(Action item):
For the material that follows, return exactly the lines from the one with "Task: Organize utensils" through the one with "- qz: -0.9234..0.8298", both ends included.
Segment Start: Working data
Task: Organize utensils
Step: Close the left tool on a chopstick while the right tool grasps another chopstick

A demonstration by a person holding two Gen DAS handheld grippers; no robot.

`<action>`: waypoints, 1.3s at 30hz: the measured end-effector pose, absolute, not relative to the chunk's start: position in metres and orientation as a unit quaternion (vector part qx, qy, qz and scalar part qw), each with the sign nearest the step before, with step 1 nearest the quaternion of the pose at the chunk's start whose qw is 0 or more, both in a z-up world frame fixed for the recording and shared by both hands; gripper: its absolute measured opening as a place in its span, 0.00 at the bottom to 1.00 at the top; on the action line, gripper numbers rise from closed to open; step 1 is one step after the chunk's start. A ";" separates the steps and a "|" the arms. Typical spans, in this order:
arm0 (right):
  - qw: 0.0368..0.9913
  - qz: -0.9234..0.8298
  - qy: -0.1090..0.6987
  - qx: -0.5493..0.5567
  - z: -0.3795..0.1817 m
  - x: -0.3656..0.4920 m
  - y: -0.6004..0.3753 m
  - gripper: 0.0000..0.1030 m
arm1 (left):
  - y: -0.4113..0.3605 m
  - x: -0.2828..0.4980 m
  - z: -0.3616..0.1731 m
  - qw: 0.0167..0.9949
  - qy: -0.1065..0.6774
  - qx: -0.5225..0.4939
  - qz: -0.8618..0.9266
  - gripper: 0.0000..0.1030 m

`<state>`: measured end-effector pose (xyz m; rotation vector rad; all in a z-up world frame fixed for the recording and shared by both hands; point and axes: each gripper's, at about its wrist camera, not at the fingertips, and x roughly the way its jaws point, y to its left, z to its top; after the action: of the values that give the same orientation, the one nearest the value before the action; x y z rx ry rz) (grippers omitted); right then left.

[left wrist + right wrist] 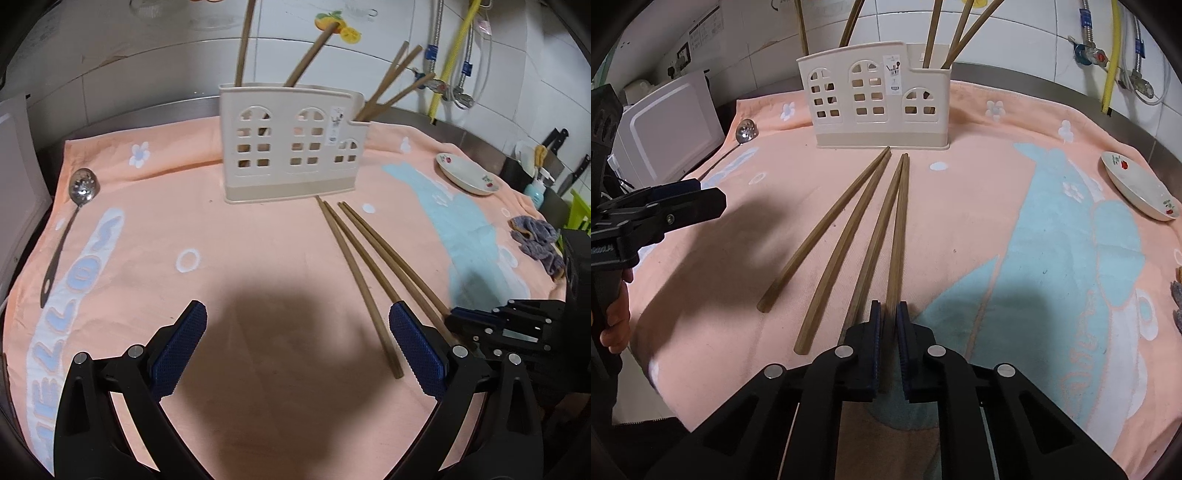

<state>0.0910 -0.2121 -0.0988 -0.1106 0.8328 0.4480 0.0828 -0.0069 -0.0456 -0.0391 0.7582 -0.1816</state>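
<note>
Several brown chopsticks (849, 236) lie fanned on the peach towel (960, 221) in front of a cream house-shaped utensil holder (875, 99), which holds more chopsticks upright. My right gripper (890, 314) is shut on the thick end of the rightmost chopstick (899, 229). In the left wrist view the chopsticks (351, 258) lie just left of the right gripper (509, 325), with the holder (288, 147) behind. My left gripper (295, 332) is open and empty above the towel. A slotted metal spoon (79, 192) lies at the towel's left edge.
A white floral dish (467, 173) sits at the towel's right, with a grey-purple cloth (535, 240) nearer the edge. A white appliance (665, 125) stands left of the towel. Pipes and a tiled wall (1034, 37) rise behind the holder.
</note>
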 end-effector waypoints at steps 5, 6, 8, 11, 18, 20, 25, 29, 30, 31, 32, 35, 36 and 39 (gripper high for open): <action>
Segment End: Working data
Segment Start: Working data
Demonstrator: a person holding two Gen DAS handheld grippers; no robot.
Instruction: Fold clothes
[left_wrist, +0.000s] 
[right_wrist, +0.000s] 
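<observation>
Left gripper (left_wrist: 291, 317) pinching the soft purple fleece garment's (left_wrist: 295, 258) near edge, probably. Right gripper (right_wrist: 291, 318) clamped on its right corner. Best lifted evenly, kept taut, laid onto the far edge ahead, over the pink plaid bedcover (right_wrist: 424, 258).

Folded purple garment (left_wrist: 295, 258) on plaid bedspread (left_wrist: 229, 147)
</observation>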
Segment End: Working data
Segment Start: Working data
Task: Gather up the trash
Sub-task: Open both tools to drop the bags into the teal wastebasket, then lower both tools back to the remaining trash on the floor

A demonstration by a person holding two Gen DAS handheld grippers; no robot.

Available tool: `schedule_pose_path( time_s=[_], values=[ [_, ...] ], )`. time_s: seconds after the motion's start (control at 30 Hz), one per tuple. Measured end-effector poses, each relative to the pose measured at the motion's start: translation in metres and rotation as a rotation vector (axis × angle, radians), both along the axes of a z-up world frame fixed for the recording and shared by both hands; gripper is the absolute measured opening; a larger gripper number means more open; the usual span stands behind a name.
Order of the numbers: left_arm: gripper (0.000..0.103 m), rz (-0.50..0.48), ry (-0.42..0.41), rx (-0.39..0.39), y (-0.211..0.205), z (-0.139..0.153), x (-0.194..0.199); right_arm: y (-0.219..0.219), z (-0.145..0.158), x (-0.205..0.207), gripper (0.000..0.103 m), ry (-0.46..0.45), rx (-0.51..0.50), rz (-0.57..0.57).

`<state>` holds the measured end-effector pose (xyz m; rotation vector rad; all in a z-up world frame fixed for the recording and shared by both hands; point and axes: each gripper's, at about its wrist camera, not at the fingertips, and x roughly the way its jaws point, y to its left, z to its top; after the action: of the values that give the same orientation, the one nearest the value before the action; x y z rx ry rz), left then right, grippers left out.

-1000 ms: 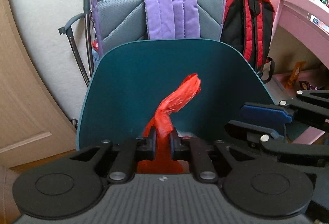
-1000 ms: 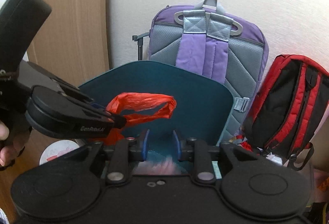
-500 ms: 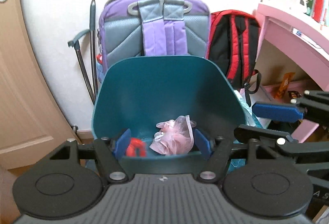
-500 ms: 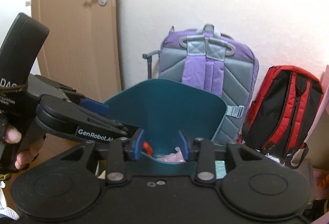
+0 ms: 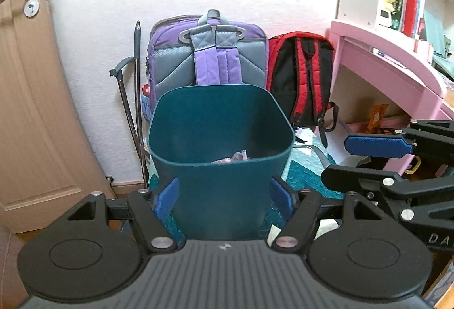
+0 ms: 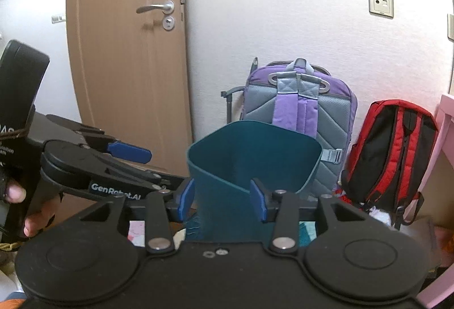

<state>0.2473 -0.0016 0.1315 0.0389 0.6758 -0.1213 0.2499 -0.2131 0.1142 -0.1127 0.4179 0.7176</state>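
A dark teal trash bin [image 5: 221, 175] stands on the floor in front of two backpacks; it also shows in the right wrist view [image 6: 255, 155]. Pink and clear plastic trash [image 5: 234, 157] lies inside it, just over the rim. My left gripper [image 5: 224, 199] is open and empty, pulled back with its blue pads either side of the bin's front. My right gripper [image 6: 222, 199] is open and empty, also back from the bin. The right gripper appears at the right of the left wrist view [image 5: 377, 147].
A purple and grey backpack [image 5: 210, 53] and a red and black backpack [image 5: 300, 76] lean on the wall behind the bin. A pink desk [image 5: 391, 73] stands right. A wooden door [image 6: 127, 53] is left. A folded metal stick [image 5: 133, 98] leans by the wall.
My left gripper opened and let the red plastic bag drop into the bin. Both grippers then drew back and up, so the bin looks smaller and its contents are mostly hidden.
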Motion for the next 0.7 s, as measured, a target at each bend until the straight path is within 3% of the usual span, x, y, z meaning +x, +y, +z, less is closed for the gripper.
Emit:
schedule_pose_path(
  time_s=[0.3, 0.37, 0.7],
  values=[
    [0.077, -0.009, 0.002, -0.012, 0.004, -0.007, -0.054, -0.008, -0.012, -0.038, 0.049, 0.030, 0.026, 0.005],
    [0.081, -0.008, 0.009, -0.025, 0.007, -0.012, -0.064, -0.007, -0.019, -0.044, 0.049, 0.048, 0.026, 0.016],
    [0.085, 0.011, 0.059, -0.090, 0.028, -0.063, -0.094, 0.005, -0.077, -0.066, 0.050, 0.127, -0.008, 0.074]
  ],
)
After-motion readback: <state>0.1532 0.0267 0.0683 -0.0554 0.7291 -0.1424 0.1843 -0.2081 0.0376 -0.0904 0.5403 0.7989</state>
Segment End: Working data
(Exercise response):
Task: Organize utensils
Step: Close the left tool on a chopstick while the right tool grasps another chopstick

A demonstration by a person holding two Gen DAS handheld grippers; no robot.

`<action>`: waypoints, 1.3s at 30hz: the measured end-effector pose, absolute, not relative to the chunk's start: position in metres and orientation as a unit quaternion (vector part qx, qy, qz and scalar part qw), each with the sign nearest the step before, with step 1 nearest the quaternion of the pose at the chunk's start whose qw is 0 or more, both in a z-up world frame fixed for the recording and shared by both hands; gripper: its absolute measured opening as a place in its span, 0.00 at the bottom to 1.00 at the top; on the action line, gripper numbers rise from closed to open; step 1 is one step after the chunk's start. A ";" separates the steps and a "|" the arms. Typical spans, in this order:
arm0 (right):
  - qw: 0.0368..0.9913
  - qz: -0.9234..0.8298

For this exercise, nothing further remains to be done.